--- THE PROBLEM ---
Determine the number of lines in the data that contain "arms". Answer with that number only.

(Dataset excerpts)
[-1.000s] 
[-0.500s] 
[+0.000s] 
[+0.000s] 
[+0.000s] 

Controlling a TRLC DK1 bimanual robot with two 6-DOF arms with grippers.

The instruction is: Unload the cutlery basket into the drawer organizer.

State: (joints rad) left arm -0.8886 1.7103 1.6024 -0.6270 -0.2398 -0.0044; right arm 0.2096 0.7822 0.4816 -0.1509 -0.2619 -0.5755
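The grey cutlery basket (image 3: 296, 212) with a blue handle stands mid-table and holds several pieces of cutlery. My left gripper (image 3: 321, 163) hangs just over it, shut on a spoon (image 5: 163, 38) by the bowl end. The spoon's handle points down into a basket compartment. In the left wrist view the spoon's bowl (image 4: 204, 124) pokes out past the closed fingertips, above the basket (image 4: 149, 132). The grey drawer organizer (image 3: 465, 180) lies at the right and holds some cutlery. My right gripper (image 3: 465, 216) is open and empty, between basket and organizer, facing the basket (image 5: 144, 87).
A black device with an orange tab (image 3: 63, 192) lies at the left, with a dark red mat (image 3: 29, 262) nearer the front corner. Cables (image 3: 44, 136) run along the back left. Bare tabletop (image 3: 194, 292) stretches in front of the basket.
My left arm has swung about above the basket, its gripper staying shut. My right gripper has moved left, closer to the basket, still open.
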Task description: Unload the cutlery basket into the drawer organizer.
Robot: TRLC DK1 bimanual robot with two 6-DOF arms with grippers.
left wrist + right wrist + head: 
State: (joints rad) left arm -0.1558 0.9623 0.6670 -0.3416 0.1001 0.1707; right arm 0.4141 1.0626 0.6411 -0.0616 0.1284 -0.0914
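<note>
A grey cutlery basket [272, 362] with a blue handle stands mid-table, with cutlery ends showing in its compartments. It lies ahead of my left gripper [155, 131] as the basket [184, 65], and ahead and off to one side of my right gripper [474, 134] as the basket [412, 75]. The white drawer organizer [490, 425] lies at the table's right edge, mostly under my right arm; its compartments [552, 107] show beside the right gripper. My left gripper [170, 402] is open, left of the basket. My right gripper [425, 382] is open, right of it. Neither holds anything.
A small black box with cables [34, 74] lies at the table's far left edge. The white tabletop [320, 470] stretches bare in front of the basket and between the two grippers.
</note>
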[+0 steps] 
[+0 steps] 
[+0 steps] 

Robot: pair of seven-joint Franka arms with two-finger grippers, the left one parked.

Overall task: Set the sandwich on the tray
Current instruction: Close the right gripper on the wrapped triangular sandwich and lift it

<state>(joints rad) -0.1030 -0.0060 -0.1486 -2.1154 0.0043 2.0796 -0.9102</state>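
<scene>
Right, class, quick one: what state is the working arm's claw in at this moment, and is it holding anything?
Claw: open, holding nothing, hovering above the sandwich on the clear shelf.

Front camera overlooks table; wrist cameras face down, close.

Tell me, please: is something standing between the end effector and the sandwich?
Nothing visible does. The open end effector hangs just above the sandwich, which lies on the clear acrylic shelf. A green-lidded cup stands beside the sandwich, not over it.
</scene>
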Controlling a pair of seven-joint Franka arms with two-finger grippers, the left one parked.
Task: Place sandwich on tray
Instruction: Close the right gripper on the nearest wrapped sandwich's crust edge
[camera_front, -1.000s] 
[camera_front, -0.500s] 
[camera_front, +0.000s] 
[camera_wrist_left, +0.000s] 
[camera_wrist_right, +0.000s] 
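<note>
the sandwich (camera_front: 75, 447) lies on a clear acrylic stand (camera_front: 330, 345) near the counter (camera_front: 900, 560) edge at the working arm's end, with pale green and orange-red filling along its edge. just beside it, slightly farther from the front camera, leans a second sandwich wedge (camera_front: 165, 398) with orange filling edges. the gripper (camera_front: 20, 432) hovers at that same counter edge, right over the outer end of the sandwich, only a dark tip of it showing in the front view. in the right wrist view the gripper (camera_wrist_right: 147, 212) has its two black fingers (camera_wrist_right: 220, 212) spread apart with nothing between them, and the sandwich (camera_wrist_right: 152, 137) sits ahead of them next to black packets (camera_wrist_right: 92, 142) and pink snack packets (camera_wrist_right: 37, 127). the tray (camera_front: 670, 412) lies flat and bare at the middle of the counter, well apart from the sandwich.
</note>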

--- REPLY ---
4